On January 14, 2021 I handed in my last two grad school applications. The whole process of applying to grad schools was time consuming and nerve wrecking and I feel like I aged at least 3 years in that time. But some aspects about it have been very nice: I could engage a lot in self-reflection and think about the philosopher I want to be and the philosophy I want to do as well as the environment I want myself to be in. I also got to read many texts that were relevevant to me, my interests and my applications – unfortunatey, they are not at all relevant to my actual studies. It was great to do what I really wanted to do, but once the application process was finished, reality hit me even harder. I felt incredibly bad returning to my seminar texts. I read many texts on Black feminist philosophy, critical philosophy of race and meta-philosophical reflections on philosophy as a discipline. It was horrible to get back to Kant and Sellars and seminar contexts where none of these issues could be addressed. There was no way I could find fulfillment in academic philosophy in Germany, I felt that more than ever. On top of that I also had to deal with a racist philosopher and a department that wouldn’t do anything about it. (What a suprise given they didn’t do anything about the philosopher who sexually harassed me as well…)
I was thinking about my future a lot, knowing that me staying in philosophy was completely dependent on the applications I submitted. This, together with the stress from my studies and my department lead to the inevitable: a burnout. I had a meltdown and was on sick leave for two weeks. A lot happened in these two weeks: I got accepted to two grad programs, both among my top choices. (I’ll talk about this once I officially accepted one of the offers.) I made one of the best decisions this year and inofficially „dropped out“ of my master’s degree. I don’t have a high opinion about my department and my current studies, as might have become clear by now, and staying in this context adds no surplus value to my personal and professional development. A real break was needed anyways. I am aware of the challenges that lie ahead of me and I want to approach them fully charged with lots of energy and motivation.

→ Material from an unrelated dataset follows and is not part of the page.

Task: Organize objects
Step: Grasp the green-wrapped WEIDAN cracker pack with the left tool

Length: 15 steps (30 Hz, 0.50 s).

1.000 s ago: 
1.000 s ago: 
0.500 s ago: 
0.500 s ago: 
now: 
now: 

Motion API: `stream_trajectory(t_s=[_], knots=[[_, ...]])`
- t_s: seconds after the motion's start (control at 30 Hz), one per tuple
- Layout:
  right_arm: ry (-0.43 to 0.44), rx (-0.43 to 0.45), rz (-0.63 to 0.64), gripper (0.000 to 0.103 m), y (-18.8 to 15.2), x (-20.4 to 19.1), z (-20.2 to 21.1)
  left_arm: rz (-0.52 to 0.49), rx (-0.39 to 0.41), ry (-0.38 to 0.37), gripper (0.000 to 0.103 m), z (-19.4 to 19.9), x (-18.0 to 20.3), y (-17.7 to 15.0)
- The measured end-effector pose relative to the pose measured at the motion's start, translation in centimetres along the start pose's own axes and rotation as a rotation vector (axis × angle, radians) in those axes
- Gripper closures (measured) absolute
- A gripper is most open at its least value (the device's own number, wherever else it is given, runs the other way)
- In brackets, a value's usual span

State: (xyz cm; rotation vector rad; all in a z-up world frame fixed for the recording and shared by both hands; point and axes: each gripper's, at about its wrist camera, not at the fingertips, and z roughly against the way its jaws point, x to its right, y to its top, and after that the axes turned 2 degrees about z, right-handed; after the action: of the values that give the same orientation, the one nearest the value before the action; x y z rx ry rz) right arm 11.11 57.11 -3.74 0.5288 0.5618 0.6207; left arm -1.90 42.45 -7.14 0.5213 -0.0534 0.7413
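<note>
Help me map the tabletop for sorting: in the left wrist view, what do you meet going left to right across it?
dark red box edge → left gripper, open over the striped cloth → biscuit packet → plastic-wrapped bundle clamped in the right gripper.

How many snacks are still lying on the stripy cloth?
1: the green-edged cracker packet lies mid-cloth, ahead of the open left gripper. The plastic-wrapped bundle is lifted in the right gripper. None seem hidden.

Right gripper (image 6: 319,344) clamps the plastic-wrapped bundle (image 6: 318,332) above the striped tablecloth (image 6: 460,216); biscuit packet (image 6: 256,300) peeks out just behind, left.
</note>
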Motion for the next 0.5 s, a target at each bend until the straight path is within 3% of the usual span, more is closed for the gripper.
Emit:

So, what am I up to these days? As the title says, I don’t read a lot. Some pages of a book every day, a paper every now and then. Nonetheless I am still quite productive. I took up drawing, I refresh and learn languages, I learn how to play the guitar and I am back at playing video games, a hobby that I abandoned at the beginning of my undergraduate degree. (And yes, I consider every improvement on a skill as a kind of productivity, even if that skill is about a video game.) My brain is still working a lot even though that work is not expressed in words and arguments. At first I was worried that I might not be able to get back into philosophical thinking once I begin grad school. I was proven wrong when I gave three spontaneous tutorials on how to write a philosophy paper to some non-philosophers – this was a very rewarding experience that reassured me of my own abilities. There was no need for me to worry about my ability to think philosophically. What is philosophical thinking anyways? I think it’s not that much different from the thought processes of, say, an artist who contemplates how to break down an object into shapes. Thinking about the nature of the things surrounding us, expressing thoughts and ideas on a medium, re-thinking and re-imagining the supposedly given. Is this not what art and philosophy, at their core, are both about?
So much for a small update from my side. I guess that many of my upcoming post will be more like diary entries, just letting my thoughts flow. We’ll see where this will take us.